As the lovers week races towards its end, don’t be fooled into thinking that because Valentine’s day fell on a Tuesday you got away with one. Tuesday is not one of the most romantic days (any day just after Monday has to be in this bracket) I must say, so you could be forgiven if not much went down, but here comes the weekend where all your excuses get thrown out the window. All but this one, ‘Valentine’s day done pass joh, don’t worry next year I’ll blow you away with a splendid surprise’. Good luck with that.
The weekend provides you with an opportunity to put the ‘R’ in romance the way you best know how to. It doesn’t have to cost the earth though, if you know how, it’s easy to show your lover a good time without busting your budget – no worry, them know say this recession is real. I think.
Here’s an idea for you, obvious but usually overlooked. Go for a high risk, high reward scenario: cook something. To do this, well you have to be able to use a cooker, and the meal has to be something that your partner actually likes, so try to remember what that is. Pick something with not many ingredients that takes less than four hours and look up the recipe online. The beauty of cooking is that, short of actually poisoning your loved one, unintentionally, you’re allowed to make mistakes and a good woman will appreciate the thought and the effort.
Start cooking before she arrives oh, you don’t want to spend the whole time in the kitchen. Wear an apron, she’ll giggle if you’re wearing only an apron. Light a candle especially if light no dey. Play that music or album of hers that she knows you hate.
If you can’t use a cooker biko book a restaurant or worst case scenario order her favourite meal in. When booking, which I’m guessing you already have, if you haven’t, don’t bother with the lovely affordable restaurants, it was probably fully booked solid 3 months or more ago. Unfortunately, you’re going to have to book a restaurant you can’t afford because you dropped the ball and the sharp guys have booked all the affordable ones. Silly you.
If it happens to be a first date or a semblance of a first official date like they refer to it, then first date rules apply.

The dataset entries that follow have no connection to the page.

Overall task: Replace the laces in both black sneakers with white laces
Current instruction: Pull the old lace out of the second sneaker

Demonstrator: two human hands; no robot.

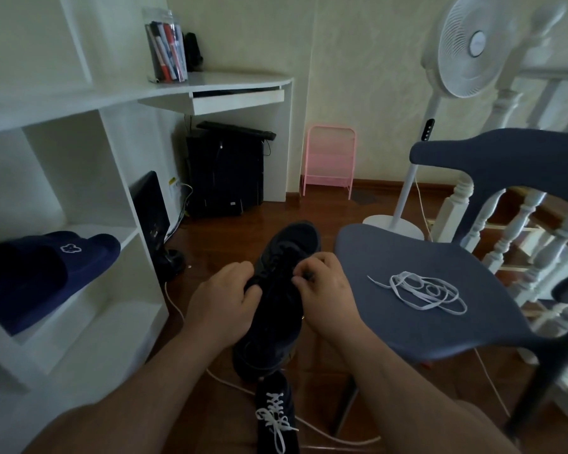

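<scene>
A black sneaker (277, 296) is held up in the middle of the view, toe pointing away. My left hand (223, 298) grips its left side at the lace area. My right hand (322, 283) pinches the dark lace (307, 276) on the sneaker's right side with thumb and fingertips. A second black sneaker (277, 417) with white laces threaded in it lies on the floor below. A loose white lace (420, 291) lies in a tangle on the seat of the blue chair (391, 257) to the right.
A white shelf unit (79, 178) stands at the left with a navy slipper (43, 270) on it. A white standing fan (473, 50), a stair railing (518, 231) and a pink rack (330, 158) are behind. A white cable (328, 435) runs over the wooden floor.
</scene>
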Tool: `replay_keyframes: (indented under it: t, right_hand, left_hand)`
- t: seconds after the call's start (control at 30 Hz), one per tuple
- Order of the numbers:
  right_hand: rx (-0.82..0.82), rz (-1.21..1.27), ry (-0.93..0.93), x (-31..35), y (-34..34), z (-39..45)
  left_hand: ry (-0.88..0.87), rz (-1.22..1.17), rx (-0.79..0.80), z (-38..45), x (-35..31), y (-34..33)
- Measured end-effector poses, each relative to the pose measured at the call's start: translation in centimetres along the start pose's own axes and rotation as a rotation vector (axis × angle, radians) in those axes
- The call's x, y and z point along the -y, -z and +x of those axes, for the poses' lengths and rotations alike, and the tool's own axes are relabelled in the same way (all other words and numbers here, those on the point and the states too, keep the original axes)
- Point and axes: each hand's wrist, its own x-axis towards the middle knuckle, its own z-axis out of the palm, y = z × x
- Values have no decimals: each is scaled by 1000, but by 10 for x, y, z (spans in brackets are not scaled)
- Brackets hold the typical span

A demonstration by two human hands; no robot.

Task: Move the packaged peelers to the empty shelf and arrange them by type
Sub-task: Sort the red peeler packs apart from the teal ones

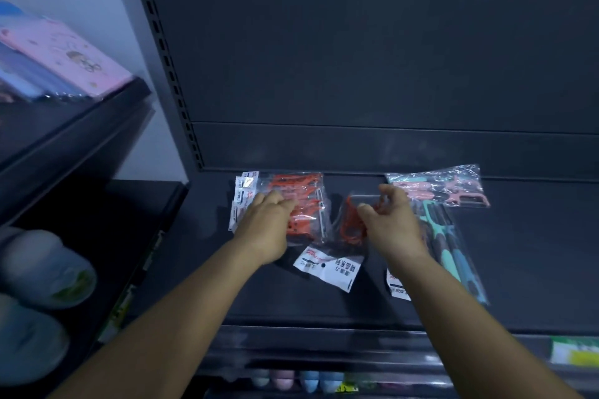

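On the dark metal shelf [421, 285] lay a stack of clear-bagged orange peelers [301, 204] at nine o'clock, under the left hand [267, 220], its fingers flat. Bagged pink peelers [453, 191] sat at two o'clock. The right hand [389, 220] pinched one bagged orange peeler [330, 256] at centre.
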Motion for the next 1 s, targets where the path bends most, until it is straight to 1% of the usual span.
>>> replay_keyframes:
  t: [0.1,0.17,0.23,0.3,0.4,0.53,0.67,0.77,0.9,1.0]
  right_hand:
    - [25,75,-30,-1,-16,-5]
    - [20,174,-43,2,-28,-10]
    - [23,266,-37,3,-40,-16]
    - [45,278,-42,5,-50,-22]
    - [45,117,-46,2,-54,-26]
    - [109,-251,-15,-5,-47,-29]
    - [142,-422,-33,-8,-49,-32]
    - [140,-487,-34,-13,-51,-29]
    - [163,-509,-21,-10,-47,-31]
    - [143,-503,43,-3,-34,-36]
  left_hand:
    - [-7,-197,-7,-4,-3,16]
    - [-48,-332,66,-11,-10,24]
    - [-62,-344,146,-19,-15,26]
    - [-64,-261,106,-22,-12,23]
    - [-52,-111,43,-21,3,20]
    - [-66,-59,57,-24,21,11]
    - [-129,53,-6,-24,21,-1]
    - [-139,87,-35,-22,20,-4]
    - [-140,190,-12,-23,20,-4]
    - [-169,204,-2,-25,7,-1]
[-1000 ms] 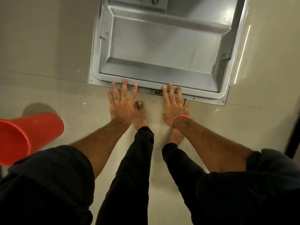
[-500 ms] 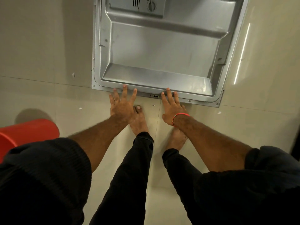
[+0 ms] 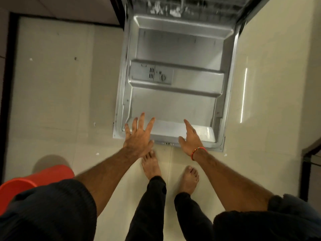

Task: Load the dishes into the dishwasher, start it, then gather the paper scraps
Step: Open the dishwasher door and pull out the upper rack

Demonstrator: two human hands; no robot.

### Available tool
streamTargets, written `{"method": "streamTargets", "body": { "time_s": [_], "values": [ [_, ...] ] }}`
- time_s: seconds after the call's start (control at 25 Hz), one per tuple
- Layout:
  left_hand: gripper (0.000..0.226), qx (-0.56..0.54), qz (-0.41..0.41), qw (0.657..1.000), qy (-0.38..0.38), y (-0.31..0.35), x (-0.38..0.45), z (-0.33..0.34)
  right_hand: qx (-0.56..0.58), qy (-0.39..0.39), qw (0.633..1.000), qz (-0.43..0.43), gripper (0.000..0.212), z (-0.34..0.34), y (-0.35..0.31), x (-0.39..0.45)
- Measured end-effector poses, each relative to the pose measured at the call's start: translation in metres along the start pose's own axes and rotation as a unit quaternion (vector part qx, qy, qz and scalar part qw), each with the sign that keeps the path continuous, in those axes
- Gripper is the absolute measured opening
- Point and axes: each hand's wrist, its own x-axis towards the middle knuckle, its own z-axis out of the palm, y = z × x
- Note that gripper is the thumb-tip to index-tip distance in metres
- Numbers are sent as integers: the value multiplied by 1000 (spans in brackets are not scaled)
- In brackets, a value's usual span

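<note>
Two bare hands reach over the near edge of the dishwasher door (image 3: 175, 101), which lies folded down flat above the pale tiled floor (image 3: 52, 94). The left hand (image 3: 139, 136) has its fingers spread wide and straight, its grip open and holding nothing; whether the palm touches the door's rim cannot be told. The right hand (image 3: 192, 138), with a red thread bracelet (image 3: 198, 151) at the wrist, is turned edge-on with fingers straight and thumb apart, its grip likewise wide and empty, just above the door's near lip. On the door's inner face sits the detergent dispenser (image 3: 152, 74) with a round knob. Beyond the door, at the top of the view, the rack (image 3: 182, 6) inside the machine shows blurred white shapes that cannot be made out. Small white paper scraps (image 3: 94, 124) lie scattered on the floor beside the door. An orange bucket (image 3: 43, 176) stands at the lower left. Bare feet (image 3: 151, 164) stand just before the door.
</note>
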Motion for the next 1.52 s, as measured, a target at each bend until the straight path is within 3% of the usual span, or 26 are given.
{"method": "streamTargets", "body": {
  "time_s": [0.16,0.24,0.36,0.44,0.52,0.6,0.68,0.8,0.84,0.96,1.04,1.16,1.28,1.36,1.52],
  "values": [
    [93,-23,19,997,70,-14,26,-86,245,107,960,85,66,-54,-81,21],
    [87,-74,9,993,93,-19,43,-129,401,105,906,87,57,-89,-117,35],
    [85,-278,-33,954,111,-10,74,-192,595,80,798,53,41,-140,-161,56],
    [90,-397,-37,909,119,3,100,-234,639,61,766,27,33,-169,-183,75],
    [92,-486,-42,865,120,16,127,-272,637,50,769,4,35,-199,-204,98],
    [90,-572,-29,810,126,31,151,-310,627,45,777,-19,52,-232,-225,119],
    [93,-674,-19,726,135,48,173,-352,614,57,787,-36,65,-268,-245,136],
    [113,-787,-19,604,126,67,207,-410,607,65,789,-73,103,-313,-278,157],
    [118,-804,-15,583,117,71,219,-425,620,65,778,-80,115,-327,-289,165],
    [118,-804,34,591,62,81,245,-457,661,38,744,-89,129,-355,-317,182],
    [103,-822,65,564,41,81,257,-471,686,32,723,-74,127,-362,-331,192],
    [66,-859,50,503,85,80,268,-479,728,31,681,-74,93,-361,-342,202],
    [53,-861,24,489,139,86,271,-467,757,11,644,-113,63,-358,-341,203],
    [52,-865,22,474,161,89,267,-460,768,26,627,-127,63,-358,-335,199],
    [48,-858,30,485,163,89,248,-442,766,59,625,-136,70,-341,-322,190]
  ]
}}
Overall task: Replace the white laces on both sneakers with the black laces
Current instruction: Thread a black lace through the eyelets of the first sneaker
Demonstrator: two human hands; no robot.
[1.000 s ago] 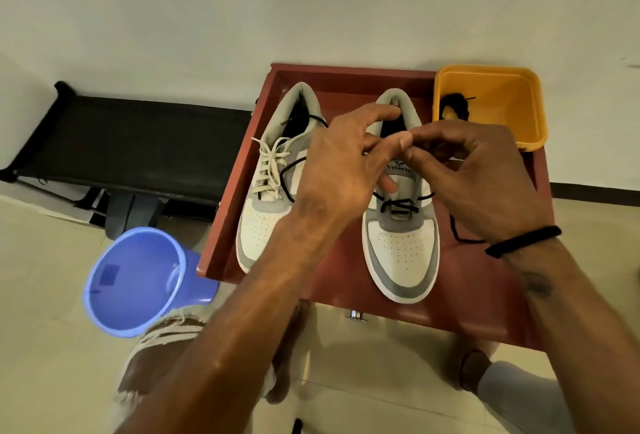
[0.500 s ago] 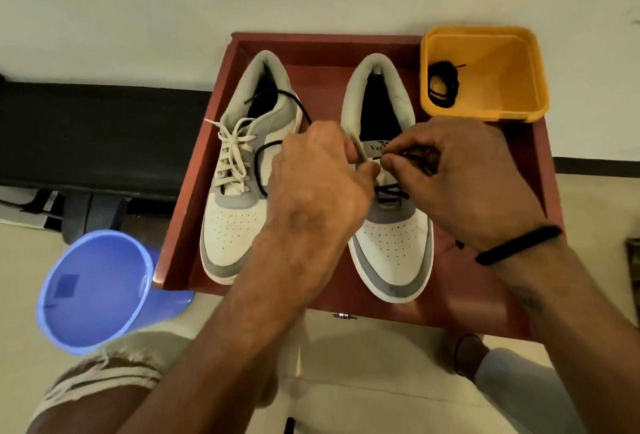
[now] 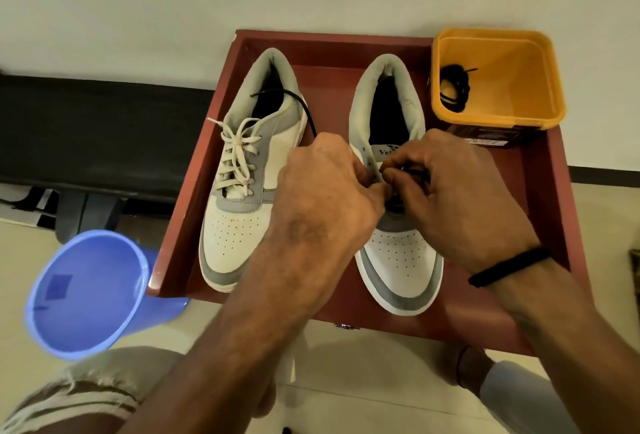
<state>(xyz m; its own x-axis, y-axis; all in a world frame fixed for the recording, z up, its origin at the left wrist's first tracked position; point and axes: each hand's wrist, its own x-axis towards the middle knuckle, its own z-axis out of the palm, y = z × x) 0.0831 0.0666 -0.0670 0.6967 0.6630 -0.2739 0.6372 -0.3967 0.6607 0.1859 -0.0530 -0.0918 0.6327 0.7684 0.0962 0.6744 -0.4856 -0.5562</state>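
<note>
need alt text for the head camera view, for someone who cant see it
Both hands, left hand and right hand, work a black lace into the right sneaker on a red tray. The left sneaker beside it has its white laces. An orange tub holds a coiled black lace; a blue cup lies on the floor.

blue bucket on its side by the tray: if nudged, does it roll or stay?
The blue bucket lies on its side, round and tapered, so it would likely roll in an arc. It looks like thin plastic with nothing visible inside, so probably light.
</note>
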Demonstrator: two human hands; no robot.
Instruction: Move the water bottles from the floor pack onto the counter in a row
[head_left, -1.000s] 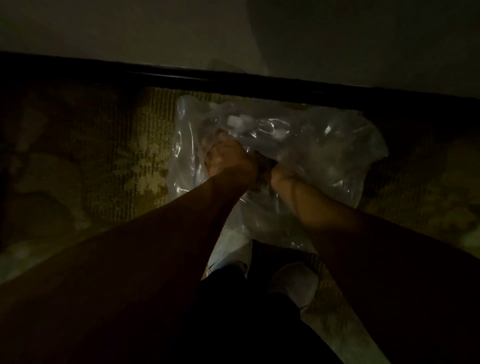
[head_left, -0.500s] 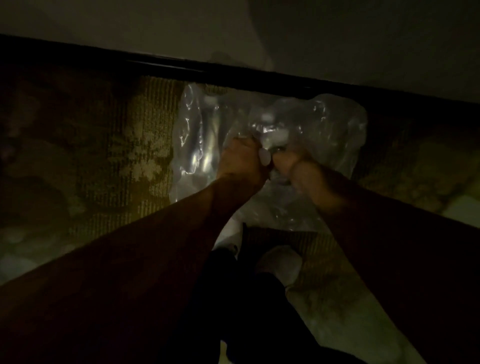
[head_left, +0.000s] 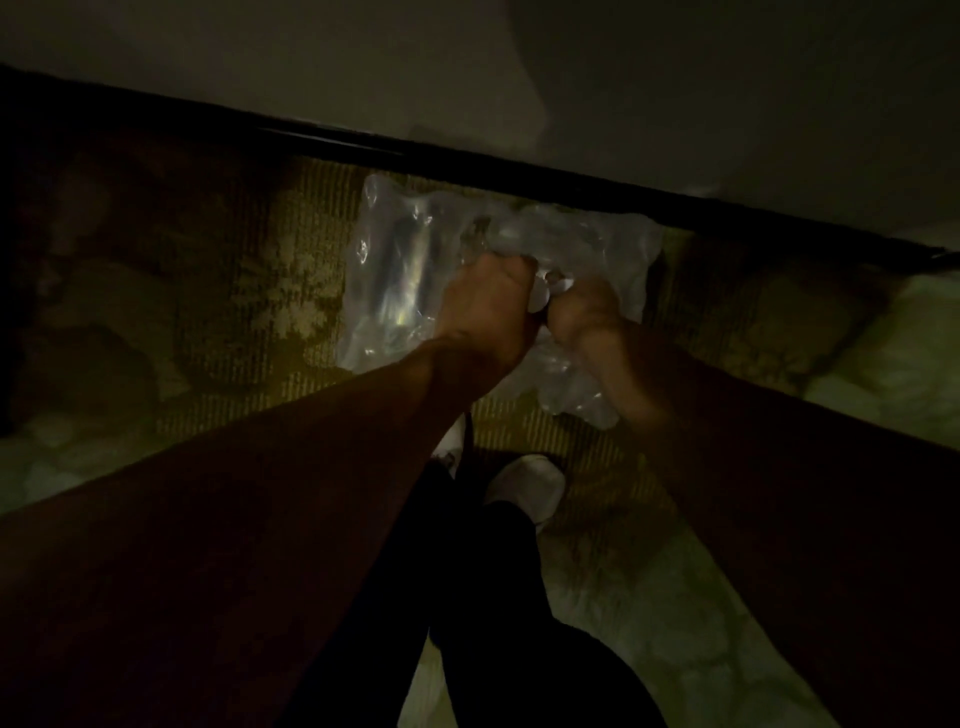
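Shrink-wrap pack (head_left: 415, 270) of water bottles lies on the patterned carpet (head_left: 234, 291) against the dark baseboard (head_left: 519, 169), likely why both arms reach far down. Left hand (head_left: 488, 306) curls tight into the film; right hand (head_left: 582, 312) seems to grip a white-capped bottle (head_left: 543, 301), fingers blurred.

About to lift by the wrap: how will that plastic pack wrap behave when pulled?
Probably floppy: the plastic wrap crumples where the left hand and right hand grip it. Its glossy sheen suggests slipperiness. It may stretch or tear rather than lift stiffly.
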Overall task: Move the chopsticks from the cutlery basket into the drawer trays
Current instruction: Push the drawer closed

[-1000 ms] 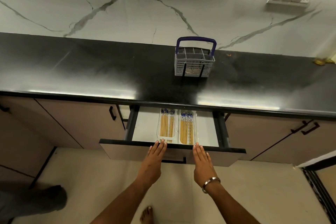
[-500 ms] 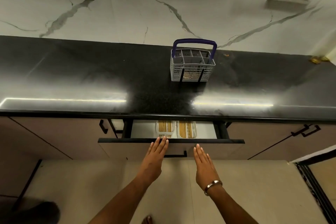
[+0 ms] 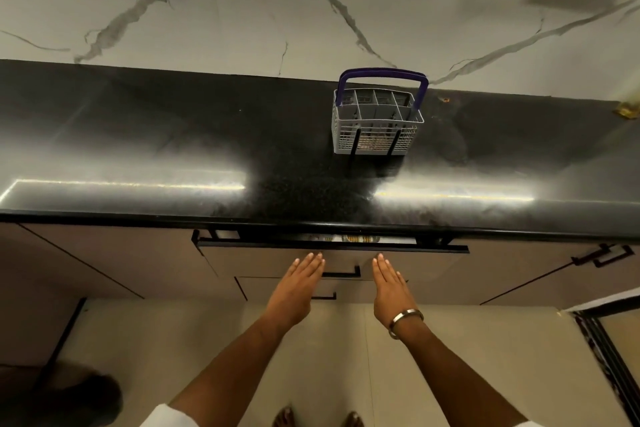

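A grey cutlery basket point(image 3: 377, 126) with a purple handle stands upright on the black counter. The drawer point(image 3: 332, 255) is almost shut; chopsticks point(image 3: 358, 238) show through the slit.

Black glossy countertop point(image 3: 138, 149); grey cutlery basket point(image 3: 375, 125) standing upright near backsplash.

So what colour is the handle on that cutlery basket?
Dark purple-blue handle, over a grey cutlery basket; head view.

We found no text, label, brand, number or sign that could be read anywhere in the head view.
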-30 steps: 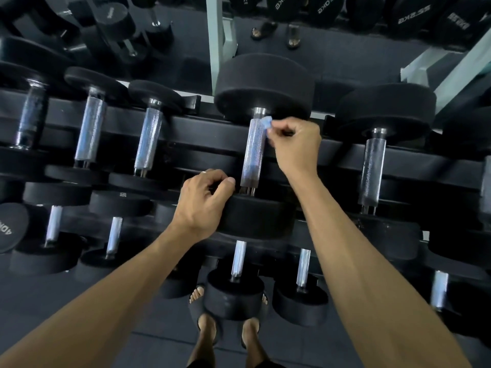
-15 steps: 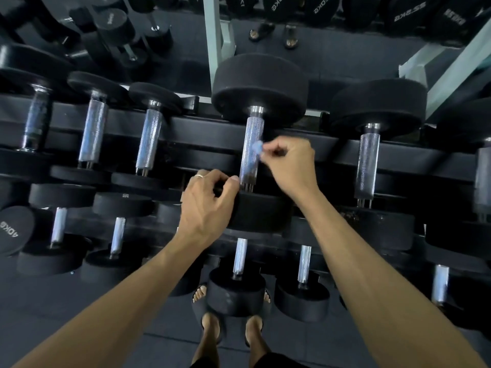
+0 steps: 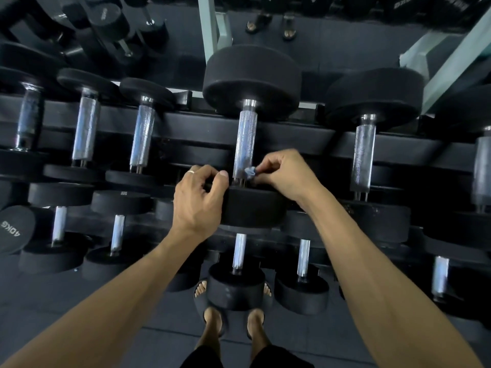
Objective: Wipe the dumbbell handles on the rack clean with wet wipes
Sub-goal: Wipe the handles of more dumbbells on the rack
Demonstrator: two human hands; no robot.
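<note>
A large black dumbbell lies on the top rail of the rack, its knurled chrome handle [image 3: 245, 142] running toward me. My right hand [image 3: 285, 175] pinches a small crumpled pale-blue wet wipe [image 3: 249, 171] against the near end of that handle, just above the near weight head [image 3: 252, 208]. My left hand [image 3: 200, 200] grips the left edge of that near head, fingers curled over its top; a ring shows on one finger.
More dumbbells with chrome handles [image 3: 142, 135] [image 3: 364, 155] line the top rail on both sides. Smaller dumbbells [image 3: 239, 251] sit on the lower tier near my sandalled feet [image 3: 212, 322]. A mirror behind reflects the rack and pale-green frame posts [image 3: 210, 27].
My right hand has slid the wipe down the handle from its far end, by the big far head, to its near end. My left hand has stayed on the near head.
</note>
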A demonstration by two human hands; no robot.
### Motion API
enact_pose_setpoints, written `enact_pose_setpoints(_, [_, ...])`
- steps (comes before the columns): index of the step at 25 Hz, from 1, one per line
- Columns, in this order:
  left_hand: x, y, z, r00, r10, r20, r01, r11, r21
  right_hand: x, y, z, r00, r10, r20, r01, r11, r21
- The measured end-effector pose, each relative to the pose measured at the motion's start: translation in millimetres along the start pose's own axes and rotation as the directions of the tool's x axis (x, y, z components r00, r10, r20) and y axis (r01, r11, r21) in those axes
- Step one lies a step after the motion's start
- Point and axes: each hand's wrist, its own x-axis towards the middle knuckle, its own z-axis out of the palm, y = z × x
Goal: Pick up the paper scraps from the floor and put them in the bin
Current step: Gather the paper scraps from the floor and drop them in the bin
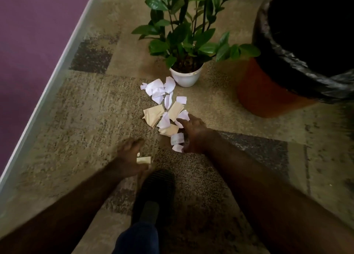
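Carpet (76, 119): scraps (162, 108) touching right grip (193, 136)

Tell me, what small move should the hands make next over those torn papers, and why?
Probably close the right hand on the white scraps under its fingers. It already rests at the near edge of the paper pile, most pieces still lie on the carpet, and the lined bin stands open just to the right.

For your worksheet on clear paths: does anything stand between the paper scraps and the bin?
Nothing visible does. Bare carpet separates the paper scraps from the bin; the potted plant stands behind them, off that line.
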Motion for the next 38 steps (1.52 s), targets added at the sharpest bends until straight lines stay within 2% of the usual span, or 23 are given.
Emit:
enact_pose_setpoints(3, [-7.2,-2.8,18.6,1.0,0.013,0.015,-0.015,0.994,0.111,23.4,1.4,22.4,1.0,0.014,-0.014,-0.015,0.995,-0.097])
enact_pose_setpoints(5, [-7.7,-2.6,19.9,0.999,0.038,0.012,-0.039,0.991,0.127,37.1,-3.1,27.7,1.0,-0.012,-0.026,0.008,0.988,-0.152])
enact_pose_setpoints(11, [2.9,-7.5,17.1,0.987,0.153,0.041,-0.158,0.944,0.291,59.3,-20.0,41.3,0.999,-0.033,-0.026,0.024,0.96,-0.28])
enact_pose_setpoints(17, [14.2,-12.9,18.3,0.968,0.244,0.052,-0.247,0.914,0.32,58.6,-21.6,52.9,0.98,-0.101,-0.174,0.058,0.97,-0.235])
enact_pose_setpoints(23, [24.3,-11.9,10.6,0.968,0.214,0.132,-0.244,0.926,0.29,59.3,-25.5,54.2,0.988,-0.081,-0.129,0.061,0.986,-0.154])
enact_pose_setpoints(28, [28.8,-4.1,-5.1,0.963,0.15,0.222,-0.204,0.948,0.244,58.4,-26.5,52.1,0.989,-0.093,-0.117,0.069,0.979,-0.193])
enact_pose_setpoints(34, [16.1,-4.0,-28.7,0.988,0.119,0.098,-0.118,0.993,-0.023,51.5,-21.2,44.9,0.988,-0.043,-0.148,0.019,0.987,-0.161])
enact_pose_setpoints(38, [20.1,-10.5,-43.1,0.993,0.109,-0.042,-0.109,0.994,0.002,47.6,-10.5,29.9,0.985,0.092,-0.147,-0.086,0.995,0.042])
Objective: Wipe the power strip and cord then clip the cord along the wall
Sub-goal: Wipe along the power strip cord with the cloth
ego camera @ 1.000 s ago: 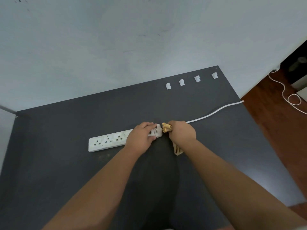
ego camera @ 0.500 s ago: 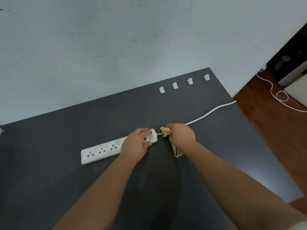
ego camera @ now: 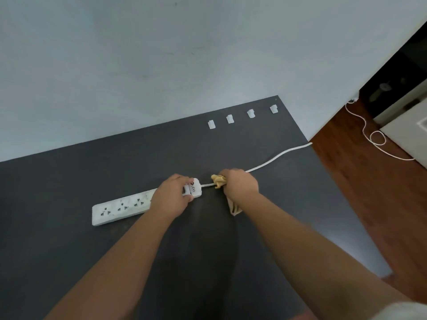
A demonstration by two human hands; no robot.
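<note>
A white power strip [ego camera: 120, 207] lies on the dark grey table [ego camera: 69, 250], its sockets facing up. My left hand [ego camera: 172, 199] presses down on its right end, next to the red switch. The white cord [ego camera: 277, 157] runs from that end to the table's right edge. My right hand [ego camera: 240, 184] is closed around a yellow cloth [ego camera: 218, 181] wrapped on the cord, a short way from the strip. A tail of the cloth hangs below my wrist. Several white cord clips [ego camera: 230, 118] sit in a row at the back of the table by the wall.
The pale wall [ego camera: 184, 65] rises right behind the table. To the right lies a wooden floor [ego camera: 369, 192] with the looped cord [ego camera: 376, 137] leading to a wall outlet, beside a white cabinet.
My right hand with the cloth has slid a little along the cord, away from the strip's end. My left hand stays on the strip.
</note>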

You know, show gentleman-ners, be polite, have something interesting to say, remember it’s not just about you, don’t expect sex because you bought her dinner, don’t bring up your ex or other stories of people you fancy, focus on her.
Sounds cliché doesn’t it? You’d be surprised how many guys overlook the basics – myself included. We sometimes assume money will cover for everything . For some women, this will suffice, definitely not for all women. You have to wine and dine them but if your pocket no reach then do what I like to call ‘roast and toast’. I like to think it has the same effect. I could be wrong. Either way, you’ll be glad you did. Stay fresh.
As you make the final plans for your lover this weekend, I’ll leave you with these entertaining questions:
In your opinion the formula for the perfect gift involves: a) Nakedness and beer. In either order b) a film, great meal and an invitation for drinks and ‘the other room’ activities or c) a surprise trip to Paris (or whichever destination is the most romantic to you), champagne, and a suite at Hilton.
You’re in a smart restaurant and she expects you to choose the wine, do you: a)without looking at the menu ask if they have your favourite St. Emilion? I think he’s related to Carlo Rossi b) pick the one right in the middle of the price range as a guyman? c) look for one with a familiar noun in the name or sounds familiar?
She turns to you and asks how you see ‘our’ future; do you: a) hold her in a strong but tender embrace, look intently into her face and say that for you she is the future – burst her kidney b) try manfully to suppress panic visions of children and a mother inlaw or c) reply with something witty and charming, just so you can divert the topic.